Corretora acusada de atropelar e matar ciclista em Camburi vai a júri popular
Adriana Felisberto Pereira responde por homicídio qualificado por atropelamento que resultou na morte da estudante Luísa da Silva Lopes
Começou nesta quarta-feira (05), no Tribunal do Júri, o julgamento da corretora Adriana Felisberto Pereira, acusada de atropelar e matar a estudante de Oceanografia e passista da Unidos de Jucutuquara Luísa da Silva Lopes. O crime ocorreu no dia 15 de abril de 2022, na Avenida Dante Michelini, na altura de Camburi, em Vitória.
A corretora responde pelos crimes de homicídio qualificado — perigo comum e recurso que dificultou a defesa da vítima —, dolo eventual e embriaguez ao volante. Segundo a denúncia do Ministério Público (MPES), Adriana conduzia o veículo acima do limite de velocidade permitido na via, enquanto estava sob o efeito de álcool e medicamentos de uso controlado.
Na denuncia, o MPES destacou que a corretora assumiu o risco de causar a morte da vítima e que demonstrou desprezo pela vida humana ao proferir comentários degradantes em relação à estudante logo depois do atropelamento.

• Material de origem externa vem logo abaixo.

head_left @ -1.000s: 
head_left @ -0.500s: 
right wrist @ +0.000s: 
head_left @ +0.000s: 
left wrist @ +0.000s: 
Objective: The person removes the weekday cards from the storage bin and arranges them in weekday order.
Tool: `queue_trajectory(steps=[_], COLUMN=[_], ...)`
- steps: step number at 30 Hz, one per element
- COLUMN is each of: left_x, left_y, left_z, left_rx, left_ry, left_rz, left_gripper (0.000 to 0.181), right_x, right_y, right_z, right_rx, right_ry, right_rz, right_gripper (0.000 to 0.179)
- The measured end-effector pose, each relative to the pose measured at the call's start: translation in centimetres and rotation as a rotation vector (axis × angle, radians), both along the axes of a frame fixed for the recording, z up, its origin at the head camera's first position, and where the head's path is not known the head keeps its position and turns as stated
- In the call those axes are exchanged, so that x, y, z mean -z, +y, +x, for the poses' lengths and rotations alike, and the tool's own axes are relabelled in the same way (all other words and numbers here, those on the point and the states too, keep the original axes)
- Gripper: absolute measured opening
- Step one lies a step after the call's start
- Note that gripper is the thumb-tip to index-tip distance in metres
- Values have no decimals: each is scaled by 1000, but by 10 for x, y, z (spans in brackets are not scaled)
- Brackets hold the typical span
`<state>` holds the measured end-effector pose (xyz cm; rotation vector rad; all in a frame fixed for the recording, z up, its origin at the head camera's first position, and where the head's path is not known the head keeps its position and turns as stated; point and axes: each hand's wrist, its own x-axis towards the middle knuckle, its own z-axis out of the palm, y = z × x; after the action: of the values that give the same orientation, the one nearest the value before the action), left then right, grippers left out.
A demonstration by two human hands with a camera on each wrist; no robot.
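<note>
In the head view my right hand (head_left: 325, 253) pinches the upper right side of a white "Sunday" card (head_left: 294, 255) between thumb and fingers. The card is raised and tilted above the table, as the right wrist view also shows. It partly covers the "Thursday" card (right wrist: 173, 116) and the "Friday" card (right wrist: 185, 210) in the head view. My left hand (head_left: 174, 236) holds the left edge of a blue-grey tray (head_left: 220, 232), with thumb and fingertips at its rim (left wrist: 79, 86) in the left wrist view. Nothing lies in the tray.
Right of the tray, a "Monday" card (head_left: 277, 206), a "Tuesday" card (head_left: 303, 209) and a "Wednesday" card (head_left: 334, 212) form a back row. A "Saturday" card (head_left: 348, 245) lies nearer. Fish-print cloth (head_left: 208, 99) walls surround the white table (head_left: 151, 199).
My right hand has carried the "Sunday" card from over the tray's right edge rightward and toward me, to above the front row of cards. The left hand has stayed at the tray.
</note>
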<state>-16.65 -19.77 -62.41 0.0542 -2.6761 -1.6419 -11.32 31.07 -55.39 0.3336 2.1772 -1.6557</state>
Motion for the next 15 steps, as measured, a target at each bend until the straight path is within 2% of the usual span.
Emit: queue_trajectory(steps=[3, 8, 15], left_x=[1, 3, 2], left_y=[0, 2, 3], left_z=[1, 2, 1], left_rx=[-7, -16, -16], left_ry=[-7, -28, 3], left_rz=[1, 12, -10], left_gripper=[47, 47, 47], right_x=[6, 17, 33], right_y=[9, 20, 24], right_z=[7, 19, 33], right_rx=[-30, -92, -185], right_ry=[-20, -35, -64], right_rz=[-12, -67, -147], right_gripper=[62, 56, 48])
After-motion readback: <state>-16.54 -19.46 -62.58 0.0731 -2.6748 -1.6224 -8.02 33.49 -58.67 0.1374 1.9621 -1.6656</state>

Em nota, o MPES disse que "reafirma seu compromisso em defesa da sociedade e atuará pela responsabilização e condenação da ré".
Relembre
Luísa da Silva Lopes morreu após ser atingida por um carro na orla da Praia de Camburi, em Vitória, por volta das 21h de uma sexta-feira, 15 de abril de 2022. A vítima estava de bicicleta e foi atingida por um Chevrolet Onix branco na avenida Dante Michelini, próximo ao Clube dos Oficiais da Polícia Militar.
Moradores e frequentadores da orla prestaram os primeiros socorros à mulher atingida pelo carro. Uma equipe do Samu ainda prestou os primeiros socorros à vítima, que acabou não resistindo aos ferimentos, principalmente na cabeça.
De acordo com agentes da Guarda de Trânsito, duas mulheres estavam no carro que atropelou a ciclista. As duas prestaram as primeiras informações à Guarda e Polícia Militar, que também foi acionada e esteve no local com a Radiopatrulha 4809 da 12ª Cia. Independente.
Conforme informações do boletim de ocorrência do Batalhão de Trânsito da Polícia Militar, os peritos da Polícia Civil informaram que a ciclista foi arrastada sobre o teto e a bicicleta foi arremessada a uma distância de 21 metros do local onde o carro estava parado.
Em nota, a Polícia Militar informou que foi oferecido o teste do bafômetro à condutora do veículo, porém ela se recusou a fazer. "Como a mulher estava com fala alterada, odor etílico, sonolência e dispersão, os militares confeccionaram o laudo de constatação psicomotora", explica a nota.
Segundo informações, a condutora do veículo, juntamente com sua irmã, estavam se deslocando sentido Praia do Canto x Jardim Camburi, pela Avenida Dante Micheline após saírem de um bar na Praia do Canto. Já a ciclista, estava na ciclovia atravessando a via sentido ao bairro Jardim da Penha.
A carteira de motorista da condutora foi recolhida e ela conduzida até a 1ª Delegacia Regional de Vitória, onde o caso foi registrado.